- [DIRECTIONS]
Retype, without any change, the first line of the records and every line after it through the one containing "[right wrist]".

MATERIAL FOR THE TASK START

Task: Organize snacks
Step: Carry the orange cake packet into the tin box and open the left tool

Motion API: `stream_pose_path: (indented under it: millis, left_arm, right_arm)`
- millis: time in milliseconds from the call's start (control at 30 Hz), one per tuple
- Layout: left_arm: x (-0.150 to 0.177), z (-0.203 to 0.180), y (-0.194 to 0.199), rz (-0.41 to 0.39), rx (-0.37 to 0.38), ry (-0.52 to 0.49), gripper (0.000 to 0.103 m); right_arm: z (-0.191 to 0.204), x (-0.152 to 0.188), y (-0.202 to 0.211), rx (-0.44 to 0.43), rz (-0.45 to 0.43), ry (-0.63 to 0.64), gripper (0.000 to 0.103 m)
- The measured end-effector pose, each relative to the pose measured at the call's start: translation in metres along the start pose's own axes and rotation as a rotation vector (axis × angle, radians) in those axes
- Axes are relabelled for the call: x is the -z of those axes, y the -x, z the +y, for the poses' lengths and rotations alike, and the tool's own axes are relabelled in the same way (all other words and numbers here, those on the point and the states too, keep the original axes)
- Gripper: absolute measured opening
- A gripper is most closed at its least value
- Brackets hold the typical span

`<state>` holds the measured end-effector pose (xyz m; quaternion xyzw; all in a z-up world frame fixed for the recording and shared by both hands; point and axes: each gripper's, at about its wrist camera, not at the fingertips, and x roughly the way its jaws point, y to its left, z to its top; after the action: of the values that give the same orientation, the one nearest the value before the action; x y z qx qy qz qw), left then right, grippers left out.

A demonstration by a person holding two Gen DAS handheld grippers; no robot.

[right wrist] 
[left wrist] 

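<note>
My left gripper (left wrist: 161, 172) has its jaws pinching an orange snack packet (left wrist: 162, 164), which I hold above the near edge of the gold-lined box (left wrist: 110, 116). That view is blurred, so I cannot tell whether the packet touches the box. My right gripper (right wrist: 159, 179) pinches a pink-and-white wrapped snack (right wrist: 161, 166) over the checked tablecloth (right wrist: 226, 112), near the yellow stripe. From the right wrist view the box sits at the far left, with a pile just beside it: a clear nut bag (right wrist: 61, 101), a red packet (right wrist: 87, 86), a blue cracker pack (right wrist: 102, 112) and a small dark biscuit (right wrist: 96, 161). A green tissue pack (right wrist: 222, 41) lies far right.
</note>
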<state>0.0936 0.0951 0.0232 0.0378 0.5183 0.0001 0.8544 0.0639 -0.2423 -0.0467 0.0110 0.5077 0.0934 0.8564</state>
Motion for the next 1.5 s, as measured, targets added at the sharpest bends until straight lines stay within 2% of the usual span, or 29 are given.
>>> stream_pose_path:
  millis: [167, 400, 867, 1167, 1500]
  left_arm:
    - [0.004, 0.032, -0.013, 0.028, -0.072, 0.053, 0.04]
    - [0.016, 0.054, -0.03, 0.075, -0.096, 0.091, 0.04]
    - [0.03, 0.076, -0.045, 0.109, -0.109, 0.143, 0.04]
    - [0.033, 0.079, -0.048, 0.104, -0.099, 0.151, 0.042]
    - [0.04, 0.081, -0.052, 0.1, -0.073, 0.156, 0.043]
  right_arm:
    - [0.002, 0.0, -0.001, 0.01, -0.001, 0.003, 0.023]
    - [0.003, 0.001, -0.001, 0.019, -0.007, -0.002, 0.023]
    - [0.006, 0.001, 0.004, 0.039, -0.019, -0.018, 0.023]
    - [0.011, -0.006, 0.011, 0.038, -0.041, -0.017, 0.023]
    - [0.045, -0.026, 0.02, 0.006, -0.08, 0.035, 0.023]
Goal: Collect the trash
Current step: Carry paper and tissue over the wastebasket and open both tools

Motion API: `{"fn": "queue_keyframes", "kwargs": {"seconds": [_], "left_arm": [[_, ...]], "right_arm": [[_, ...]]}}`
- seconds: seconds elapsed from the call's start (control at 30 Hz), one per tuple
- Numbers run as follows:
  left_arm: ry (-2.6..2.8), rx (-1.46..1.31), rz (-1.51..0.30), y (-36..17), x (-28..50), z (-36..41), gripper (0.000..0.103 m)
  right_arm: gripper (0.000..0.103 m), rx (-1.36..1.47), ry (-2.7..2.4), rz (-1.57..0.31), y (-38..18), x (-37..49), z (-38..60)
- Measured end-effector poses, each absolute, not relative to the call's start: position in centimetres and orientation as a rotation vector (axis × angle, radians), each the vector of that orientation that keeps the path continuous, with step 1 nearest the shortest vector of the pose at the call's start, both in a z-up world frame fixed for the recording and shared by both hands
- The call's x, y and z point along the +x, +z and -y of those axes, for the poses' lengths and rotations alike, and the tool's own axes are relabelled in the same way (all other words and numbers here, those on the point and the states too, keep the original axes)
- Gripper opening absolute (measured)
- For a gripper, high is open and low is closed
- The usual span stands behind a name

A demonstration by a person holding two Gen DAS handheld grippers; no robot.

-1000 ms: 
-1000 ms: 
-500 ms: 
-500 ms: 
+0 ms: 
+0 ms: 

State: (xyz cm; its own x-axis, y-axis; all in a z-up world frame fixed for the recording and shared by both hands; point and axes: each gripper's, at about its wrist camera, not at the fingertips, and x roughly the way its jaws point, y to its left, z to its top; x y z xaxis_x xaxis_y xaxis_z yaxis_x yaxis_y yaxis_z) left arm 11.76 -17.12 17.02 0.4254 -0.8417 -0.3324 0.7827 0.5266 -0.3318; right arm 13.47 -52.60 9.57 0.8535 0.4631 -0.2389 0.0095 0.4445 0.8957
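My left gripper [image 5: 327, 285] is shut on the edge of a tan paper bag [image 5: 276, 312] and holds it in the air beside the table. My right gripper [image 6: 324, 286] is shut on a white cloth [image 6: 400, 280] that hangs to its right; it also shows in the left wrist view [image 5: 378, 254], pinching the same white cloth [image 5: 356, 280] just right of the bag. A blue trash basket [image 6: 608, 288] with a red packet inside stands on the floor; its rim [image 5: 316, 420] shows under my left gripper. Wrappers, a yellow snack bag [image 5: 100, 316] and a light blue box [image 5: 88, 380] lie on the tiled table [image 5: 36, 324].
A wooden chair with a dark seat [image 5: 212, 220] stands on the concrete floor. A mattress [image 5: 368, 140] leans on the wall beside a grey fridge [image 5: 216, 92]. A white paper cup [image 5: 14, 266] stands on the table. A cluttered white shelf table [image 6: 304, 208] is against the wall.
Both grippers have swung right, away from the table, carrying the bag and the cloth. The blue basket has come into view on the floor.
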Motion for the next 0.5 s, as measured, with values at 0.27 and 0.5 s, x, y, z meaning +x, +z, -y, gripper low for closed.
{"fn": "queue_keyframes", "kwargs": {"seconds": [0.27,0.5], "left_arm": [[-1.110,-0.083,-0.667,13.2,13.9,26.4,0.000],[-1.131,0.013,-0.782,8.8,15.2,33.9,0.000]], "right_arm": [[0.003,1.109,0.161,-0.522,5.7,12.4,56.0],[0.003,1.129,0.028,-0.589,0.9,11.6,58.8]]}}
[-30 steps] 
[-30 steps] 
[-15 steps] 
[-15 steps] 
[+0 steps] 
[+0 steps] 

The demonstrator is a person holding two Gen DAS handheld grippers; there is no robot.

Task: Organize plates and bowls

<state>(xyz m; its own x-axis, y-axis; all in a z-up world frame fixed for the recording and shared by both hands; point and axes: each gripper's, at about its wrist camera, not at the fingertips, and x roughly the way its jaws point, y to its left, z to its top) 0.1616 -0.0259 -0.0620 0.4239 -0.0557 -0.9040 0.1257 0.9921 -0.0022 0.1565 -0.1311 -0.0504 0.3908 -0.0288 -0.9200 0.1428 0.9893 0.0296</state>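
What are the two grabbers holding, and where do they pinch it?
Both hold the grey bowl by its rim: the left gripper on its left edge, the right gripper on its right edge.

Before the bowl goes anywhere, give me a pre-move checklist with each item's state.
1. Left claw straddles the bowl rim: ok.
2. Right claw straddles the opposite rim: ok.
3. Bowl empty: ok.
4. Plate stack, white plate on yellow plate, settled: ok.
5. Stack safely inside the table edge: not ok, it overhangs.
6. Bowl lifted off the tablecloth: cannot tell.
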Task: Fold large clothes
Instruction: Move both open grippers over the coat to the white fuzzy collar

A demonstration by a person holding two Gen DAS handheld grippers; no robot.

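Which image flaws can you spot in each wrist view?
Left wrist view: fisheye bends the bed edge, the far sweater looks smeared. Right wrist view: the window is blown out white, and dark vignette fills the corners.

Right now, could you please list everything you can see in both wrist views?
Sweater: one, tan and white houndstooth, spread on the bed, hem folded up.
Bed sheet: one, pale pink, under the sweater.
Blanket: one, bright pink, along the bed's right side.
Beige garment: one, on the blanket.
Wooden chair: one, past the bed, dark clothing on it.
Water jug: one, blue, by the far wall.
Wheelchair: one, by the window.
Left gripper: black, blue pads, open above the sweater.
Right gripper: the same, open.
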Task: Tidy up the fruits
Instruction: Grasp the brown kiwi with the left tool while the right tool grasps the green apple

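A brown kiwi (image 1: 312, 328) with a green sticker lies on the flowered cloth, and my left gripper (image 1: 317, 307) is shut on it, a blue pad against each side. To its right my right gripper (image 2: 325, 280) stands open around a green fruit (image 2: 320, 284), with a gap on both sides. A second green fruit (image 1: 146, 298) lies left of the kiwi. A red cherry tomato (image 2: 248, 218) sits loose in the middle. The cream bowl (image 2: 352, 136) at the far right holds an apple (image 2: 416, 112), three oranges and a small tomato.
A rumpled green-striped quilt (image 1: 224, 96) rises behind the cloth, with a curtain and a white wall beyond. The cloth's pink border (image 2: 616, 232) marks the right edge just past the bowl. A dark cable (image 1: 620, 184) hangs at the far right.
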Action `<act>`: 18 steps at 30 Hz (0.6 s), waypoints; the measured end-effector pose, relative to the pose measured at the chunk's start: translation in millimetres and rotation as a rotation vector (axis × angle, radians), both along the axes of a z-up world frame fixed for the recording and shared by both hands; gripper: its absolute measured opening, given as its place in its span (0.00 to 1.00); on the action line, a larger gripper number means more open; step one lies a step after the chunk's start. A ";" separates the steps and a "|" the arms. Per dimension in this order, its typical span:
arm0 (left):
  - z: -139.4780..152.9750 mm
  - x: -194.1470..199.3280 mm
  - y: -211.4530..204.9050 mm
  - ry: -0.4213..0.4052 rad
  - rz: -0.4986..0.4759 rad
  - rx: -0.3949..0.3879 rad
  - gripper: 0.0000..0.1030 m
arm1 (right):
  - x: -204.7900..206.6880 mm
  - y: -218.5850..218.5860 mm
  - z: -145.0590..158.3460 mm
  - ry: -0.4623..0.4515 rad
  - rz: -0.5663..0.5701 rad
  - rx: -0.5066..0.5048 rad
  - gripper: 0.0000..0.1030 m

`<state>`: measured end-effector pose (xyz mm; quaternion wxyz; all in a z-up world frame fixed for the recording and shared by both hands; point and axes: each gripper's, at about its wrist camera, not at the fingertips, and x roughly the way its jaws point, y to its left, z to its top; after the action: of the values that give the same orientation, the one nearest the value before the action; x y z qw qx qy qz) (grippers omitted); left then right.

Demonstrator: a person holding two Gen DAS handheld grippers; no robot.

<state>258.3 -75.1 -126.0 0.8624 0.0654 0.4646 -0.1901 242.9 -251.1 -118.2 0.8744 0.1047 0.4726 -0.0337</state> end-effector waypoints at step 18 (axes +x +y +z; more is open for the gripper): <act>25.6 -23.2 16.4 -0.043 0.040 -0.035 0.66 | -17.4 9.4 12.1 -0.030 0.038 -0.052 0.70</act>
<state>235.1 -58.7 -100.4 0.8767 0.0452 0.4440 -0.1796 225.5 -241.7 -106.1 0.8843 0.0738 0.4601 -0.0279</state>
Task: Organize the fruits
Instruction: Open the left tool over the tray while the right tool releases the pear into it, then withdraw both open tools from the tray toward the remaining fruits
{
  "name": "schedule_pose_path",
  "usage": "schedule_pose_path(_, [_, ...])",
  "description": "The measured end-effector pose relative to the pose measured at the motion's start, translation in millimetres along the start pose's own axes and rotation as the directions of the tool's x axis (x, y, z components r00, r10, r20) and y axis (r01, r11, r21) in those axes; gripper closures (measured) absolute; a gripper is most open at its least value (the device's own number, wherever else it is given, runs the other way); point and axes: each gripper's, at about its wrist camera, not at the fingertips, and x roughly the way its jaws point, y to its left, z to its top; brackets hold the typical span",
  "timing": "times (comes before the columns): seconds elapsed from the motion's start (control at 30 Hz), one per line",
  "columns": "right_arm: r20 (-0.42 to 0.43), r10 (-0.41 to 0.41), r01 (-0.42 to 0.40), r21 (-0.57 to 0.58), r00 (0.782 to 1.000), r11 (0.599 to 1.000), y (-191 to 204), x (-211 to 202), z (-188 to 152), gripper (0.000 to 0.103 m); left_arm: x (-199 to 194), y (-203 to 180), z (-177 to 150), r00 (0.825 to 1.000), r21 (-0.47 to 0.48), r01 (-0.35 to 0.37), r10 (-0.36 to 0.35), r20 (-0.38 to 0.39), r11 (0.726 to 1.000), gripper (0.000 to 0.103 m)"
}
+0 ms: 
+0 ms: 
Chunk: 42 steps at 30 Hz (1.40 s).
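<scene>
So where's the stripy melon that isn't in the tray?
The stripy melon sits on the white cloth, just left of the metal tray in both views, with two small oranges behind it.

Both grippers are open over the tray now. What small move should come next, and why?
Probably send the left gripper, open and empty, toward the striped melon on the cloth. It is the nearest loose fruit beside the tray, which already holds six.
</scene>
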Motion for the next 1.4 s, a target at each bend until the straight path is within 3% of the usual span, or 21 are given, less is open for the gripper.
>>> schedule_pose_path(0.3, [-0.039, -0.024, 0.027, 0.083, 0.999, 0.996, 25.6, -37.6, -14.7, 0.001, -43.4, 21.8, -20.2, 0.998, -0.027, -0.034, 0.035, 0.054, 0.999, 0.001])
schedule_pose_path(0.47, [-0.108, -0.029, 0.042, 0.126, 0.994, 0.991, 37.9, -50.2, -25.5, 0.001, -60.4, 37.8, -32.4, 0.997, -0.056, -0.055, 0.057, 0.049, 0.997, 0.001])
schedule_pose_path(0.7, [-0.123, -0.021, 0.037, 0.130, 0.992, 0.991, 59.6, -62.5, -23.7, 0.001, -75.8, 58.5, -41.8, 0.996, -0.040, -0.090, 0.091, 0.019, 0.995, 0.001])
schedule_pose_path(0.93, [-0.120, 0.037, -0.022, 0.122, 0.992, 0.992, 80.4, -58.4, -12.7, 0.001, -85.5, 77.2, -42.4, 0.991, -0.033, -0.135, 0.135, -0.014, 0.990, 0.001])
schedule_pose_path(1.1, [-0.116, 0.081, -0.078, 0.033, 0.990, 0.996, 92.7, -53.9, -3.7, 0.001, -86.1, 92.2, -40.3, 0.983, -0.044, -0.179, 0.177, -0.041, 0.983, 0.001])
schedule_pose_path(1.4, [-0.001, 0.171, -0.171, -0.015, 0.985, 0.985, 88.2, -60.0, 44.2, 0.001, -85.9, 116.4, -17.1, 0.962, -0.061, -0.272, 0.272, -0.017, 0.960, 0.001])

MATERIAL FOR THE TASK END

- [THE ANSWER]
Task: Organize snacks
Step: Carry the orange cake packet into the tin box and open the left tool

Motion API: `stream_pose_path: (indented under it: millis, left_arm, right_arm)`
- millis: time in milliseconds from the call's start (control at 30 Hz), one per tuple
- Layout: left_arm: x (-0.150 to 0.177), z (-0.203 to 0.180), y (-0.194 to 0.199), rz (-0.41 to 0.39), rx (-0.37 to 0.38), ry (-0.52 to 0.49), gripper (0.000 to 0.103 m); right_arm: z (-0.191 to 0.204), x (-0.152 to 0.188), y (-0.202 to 0.211), rx (-0.44 to 0.43), rz (-0.45 to 0.43), ry (-0.63 to 0.64), gripper (0.000 to 0.103 m)
- The measured end-effector pose, each relative to the pose measured at the call's start: translation in metres along the start pose's own axes and rotation as a rotation vector (axis × angle, radians) in those axes
- Axes are relabelled for the call: x is the -z of those axes, y the -x, z the +y, for the poses' lengths and rotations alike, and the tool's own axes are relabelled in the same way (all other words and numbers here, those on the point and the states too, keep the original axes)
- Gripper: absolute measured opening
- A gripper is most closed at its least value
- Brackets hold the typical span

`<state>` holds the measured end-effector pose (xyz m; quaternion xyzw; all in a z-up world frame fixed for the recording and shared by both hands; point and axes: each gripper's, at about its wrist camera, not at the fingertips, and x roughly the way its jaws point, y to its left, z to its top; after the action: of the values that give the same orientation, the one nearest the value before the action; x y z qx qy qz qw), left then right, grippers left out.

A demonstration by a person holding two Gen DAS handheld grippers; no robot.

[right wrist] 

No more output is needed here.